Muncul secerca cahaya harapan. Tantan memutuskan untuk mencari tahu siapa gerangan pemilik senyum yang menghentikan dunianya tersebut. Tantan bertanya dari satu rekan ke rekan kerja lainnya.

Dan akhirnya Tantan menemukan jawaban dari rekan kerjanya yang cukup popular (dikarenakan parasnya seperti blasteran India-Arab) di kantor, Zara namanya.

Tantan cukup dekat dengan Zara semenjak mereka mengikuti training, bahkan Tantan sudah menganggapnya sebagai adik sendiri.

            “Zar, aku mau Tanya dong?” tanya Tantan membuka pembicaraan.

“Tanya apa, kak?”

“Kamu tahu cewek yang itu nggak?”

Tantan berusaha mendeskripsikan ciri-ciri fisik dan perawakan wanita tersebut.

“Oh, cewek itu? Tau kak! Dia namanya Anggie..Pelangi Wulandari tepatnya!”

“Pelangi wulandari?” Tantan terdiam mendengarnya.

“Woiii, kok bengong?” teriak Zara.

“Ah tidak apa-apa. Pelangi wulandari? Ko namanya unik ya? Hehehe”

“Iya kak, unik ya..hehehe. By the way, kenapa kak? Kamu naksir ya?”

“Hah??? Eh kagak?!! Eh iya zar, hahaha...”

“Nah, ketauan ya..Cie cie..!!! Eh tapi...,” Zara terdiam sejenak.

“Kenapa zar? Kok diem? Ngomong aja,” Tantan berusaha meminta penjelasan.

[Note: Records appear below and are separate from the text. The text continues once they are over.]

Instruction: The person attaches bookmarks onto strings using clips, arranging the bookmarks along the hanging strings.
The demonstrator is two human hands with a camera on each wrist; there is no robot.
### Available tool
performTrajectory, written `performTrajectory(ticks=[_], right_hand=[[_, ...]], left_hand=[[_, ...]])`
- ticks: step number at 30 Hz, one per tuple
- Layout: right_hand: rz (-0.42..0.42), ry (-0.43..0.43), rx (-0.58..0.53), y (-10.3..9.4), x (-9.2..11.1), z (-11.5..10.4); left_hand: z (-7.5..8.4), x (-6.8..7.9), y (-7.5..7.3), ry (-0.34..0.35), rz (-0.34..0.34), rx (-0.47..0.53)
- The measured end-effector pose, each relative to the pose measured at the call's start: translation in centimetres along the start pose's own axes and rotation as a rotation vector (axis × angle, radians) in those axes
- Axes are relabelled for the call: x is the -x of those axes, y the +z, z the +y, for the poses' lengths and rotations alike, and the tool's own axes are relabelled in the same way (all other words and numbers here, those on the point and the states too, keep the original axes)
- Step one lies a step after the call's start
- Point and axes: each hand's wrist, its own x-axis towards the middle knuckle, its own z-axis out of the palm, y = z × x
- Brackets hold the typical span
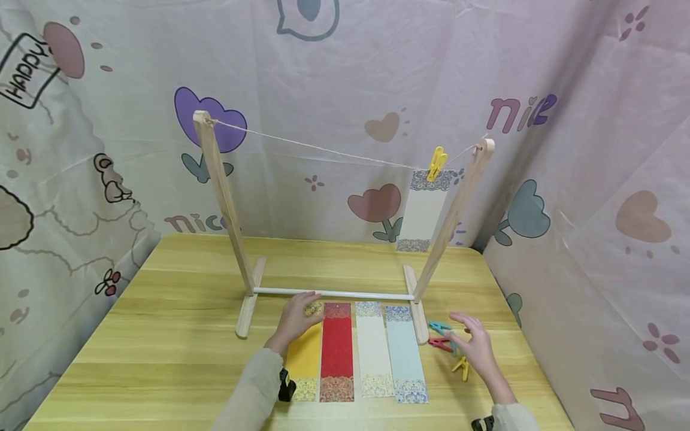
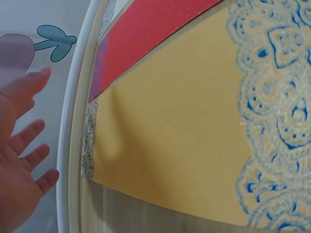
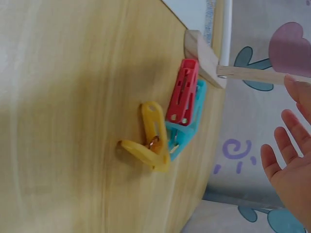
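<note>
My left hand [image 1: 296, 320] hovers over the upper end of a yellow patterned card [image 1: 303, 353], fingers spread and holding nothing. Beside that card lie a red card [image 1: 336, 353], a white card [image 1: 374, 353] and a light blue card [image 1: 405, 353], all with lace-like printed ends. My right hand [image 1: 477, 346], its fingers loosely apart, is above a small pile of clothespins. In the right wrist view these are a red clothespin [image 3: 182, 92], a teal clothespin [image 3: 198, 109] and a yellow clothespin [image 3: 153, 138]. Another yellow clothespin [image 1: 437, 163] fixes a white card [image 1: 423, 209] on the string.
A wooden stand with a left post [image 1: 222, 191], a right post [image 1: 455, 218] and a white crossbar [image 1: 334, 294] stands behind the cards. A string [image 1: 323, 148] sags between the post tops. Printed cloth [image 1: 302, 78] hangs behind the wooden table [image 1: 162, 335].
</note>
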Motion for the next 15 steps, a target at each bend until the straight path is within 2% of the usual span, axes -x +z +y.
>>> performTrajectory(ticks=[9, 12, 15], right_hand=[[-0.025, -0.018, 0.015, 0.2, 0.8, 0.9], [-0.052, 0.005, 0.020, 0.1, 1.0, 1.0], [-0.100, 0.064, 0.020, 0.0, 1.1, 1.3]], left_hand=[[-0.5, 0.0, 0.3, 0.007, -0.068, -0.073], [-0.7, 0.1, 0.4, 0.012, -0.082, -0.098], [-0.9, 0.2, 0.5, -0.001, -0.099, -0.126]])
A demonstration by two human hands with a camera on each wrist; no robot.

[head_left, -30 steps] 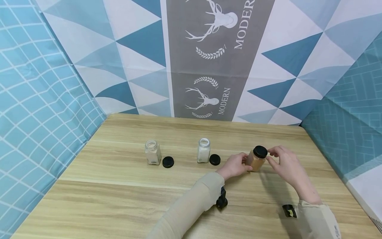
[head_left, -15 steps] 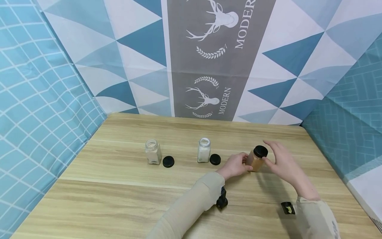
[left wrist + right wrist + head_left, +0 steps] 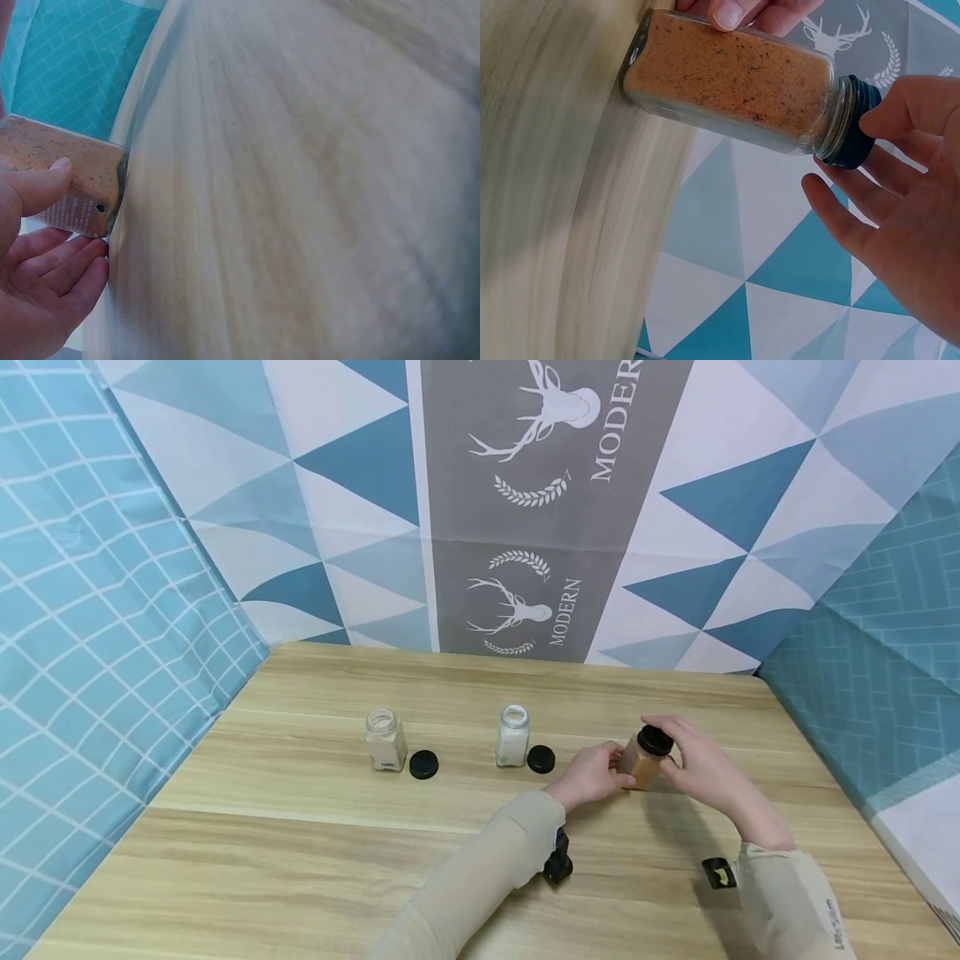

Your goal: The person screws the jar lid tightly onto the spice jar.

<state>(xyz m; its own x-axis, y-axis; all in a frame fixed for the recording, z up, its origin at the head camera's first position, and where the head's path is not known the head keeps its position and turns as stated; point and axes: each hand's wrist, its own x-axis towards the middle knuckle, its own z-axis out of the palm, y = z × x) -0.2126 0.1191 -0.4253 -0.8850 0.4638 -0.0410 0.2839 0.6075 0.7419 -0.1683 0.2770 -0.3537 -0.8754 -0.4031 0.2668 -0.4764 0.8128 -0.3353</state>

“Bukan apa-apa sih. Tapi menurut gossip yang beredar, Mbak Pelangi itu sudah punya anak,” jawab Zara.

Jelegerrrrrrrrrrr!!!!!!!!!!!!! Dhuaaaaarrrrrrrrrrr!!!!!!!

Suara geledek dikombinasi hantaman palu godam menghujam tubuh Tantan. Tantan terhenyak. Wajahnya memerah. Tantan sangat kecewa terhadap jawaban yang diterimanya.

“Kamu kenapa, kak? Woiiii..!!!,” teriak Zara.

Tantan tersadar akibat tepukan tangan Zara.

“Kamu kenapa, shock ya? Hahaha..aku kan belum selesai ngomongnya. Jangan shock dulu dong.” Zara berusaha mengkonsolidasi keadaan.

“Ah tidak apa-apa. Terus..terus gimana? Lanjut...lanjut..,” Tantan menggeleng lemas.

“Jadi begini, menurut gossip yang juga beredar, Mbak Pelangi itu Single Mom.”

“Yesss..!!!!,” teriak Tantan dalam hati.

“Kamu punya nomor kontaknya Zar?”

“Punya kak. Wani piro?” Ledek Zara.

“Tenang aja zar, pokoknya kalau sukses kamu bakal aku pesenin dan tungguin ojek online tiap hari deh, hihihihi”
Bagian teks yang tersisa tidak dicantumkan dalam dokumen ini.